As you walk through the wide Anthony Street, you’ll see people young and mature, some even walking their dogs enjoying the scents emanating from food trucks and artisanal foods.
The food trucks to look forward to this Saturday, (March 5, 2016) are Sweet Addiction, The Tap on Wheels, Panini Bus, and Kona Ice Southern El Paso.
But the food trucks aren’t the only place you can snag some great food. Steve and Lynn Chavira owners of Loco Tote Jerky make 57 different beef jerky flavors utilizing the local market produce. Touting themselves as “The home of the hottest jerky in town,” Steve and Lynn have kept their relationship warm over the years too. “We were childhood sweethearts and have now been married for thirty-eight years. We are a small Mom and Pop shop, with the help of our daughter and we love to see smiles on our customer’s faces when they try our jerky,” said Lynn.

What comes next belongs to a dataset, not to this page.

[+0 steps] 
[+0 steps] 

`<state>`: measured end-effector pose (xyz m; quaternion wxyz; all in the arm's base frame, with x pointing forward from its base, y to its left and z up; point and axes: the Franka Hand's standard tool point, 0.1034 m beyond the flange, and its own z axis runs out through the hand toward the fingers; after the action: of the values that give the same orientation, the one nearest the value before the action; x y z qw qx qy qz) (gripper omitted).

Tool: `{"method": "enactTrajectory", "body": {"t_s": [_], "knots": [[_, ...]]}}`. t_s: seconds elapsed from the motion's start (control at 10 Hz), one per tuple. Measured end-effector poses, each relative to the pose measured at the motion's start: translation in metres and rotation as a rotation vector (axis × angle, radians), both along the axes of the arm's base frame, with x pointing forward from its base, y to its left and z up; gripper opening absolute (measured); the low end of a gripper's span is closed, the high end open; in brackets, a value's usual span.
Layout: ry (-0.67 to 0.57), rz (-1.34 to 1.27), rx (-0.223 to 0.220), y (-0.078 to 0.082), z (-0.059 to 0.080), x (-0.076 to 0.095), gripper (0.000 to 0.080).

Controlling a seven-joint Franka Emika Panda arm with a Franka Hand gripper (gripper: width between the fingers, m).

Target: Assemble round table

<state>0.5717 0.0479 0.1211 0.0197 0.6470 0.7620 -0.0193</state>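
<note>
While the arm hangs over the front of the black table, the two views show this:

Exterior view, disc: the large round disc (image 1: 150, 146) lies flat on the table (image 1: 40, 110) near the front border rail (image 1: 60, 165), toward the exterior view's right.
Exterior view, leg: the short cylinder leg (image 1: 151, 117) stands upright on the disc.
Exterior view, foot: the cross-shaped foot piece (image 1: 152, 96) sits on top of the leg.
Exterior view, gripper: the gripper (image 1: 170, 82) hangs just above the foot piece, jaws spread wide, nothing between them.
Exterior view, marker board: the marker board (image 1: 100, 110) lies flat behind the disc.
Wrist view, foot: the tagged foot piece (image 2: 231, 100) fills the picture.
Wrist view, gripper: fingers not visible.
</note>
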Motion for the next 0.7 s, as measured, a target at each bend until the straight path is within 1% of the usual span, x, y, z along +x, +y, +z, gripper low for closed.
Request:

Coffee is a year-round thing and can almost be called a cultural phenomenon around the world. Newcomer to the market and owner of Bean Type Coffee Roasters, Arleen Mendez is passionate about her coffee.
“Several years ago my sister brought the theme of healthy living into our lives, especially organic and fresh food. My husband is a coffee fiend but I also realized that each shot of coffee was a shot of pesticides too, so while in Seattle I started to do some research. The kind of coffee we are offering is organic and freshly roasted. If it’s not freshly roasted the nutritional value is not the same since a lot of coffee can sit on shelves for months,” Arleen told us.
“My family talked about the farmer’s market a lot, and my Dad and Sister want to open a booth too. Everyone’s got a soul, and I feel everyone should express it, and at the Art Market, that soul is honored,” she said.
Other vendors include healthy food advocates like The Green Ingredient, photographer Ruben Gomez and Elizabeth Dominguez of Hueco Valley Soaps and Lotions, who also uses the local market produce (carrots and cucumbers) in a couple of her body care products. She tells us, “The market is a really laid back, consumer and vendor friendly arena. It’s helped me to meet interesting people of all ages, nationalities, local and out-of-towners that have stopped by to ask questions.”
This weekend celebrates International Women’s Day (Saturday, March 5, 2016) with live music and poetry featuring Nancy Lorenza Green and the Disciples. There will be a Community Resource Fair with the UTEP Women’s and Gender Studies Department, Latinitas, and the Hispanic Women’s Network of Texas – El Paso Chapter.
This weekend also marks the return of Saturday Health and Wellness workshops with free yoga at 11 a.m.
So, stop by anytime between 9 a.m. to 1 p.m. for over 45 local artists, artisanal craftsmen, produce, food cottage vendors, and an art workshop by Dave “Grave” Herrera.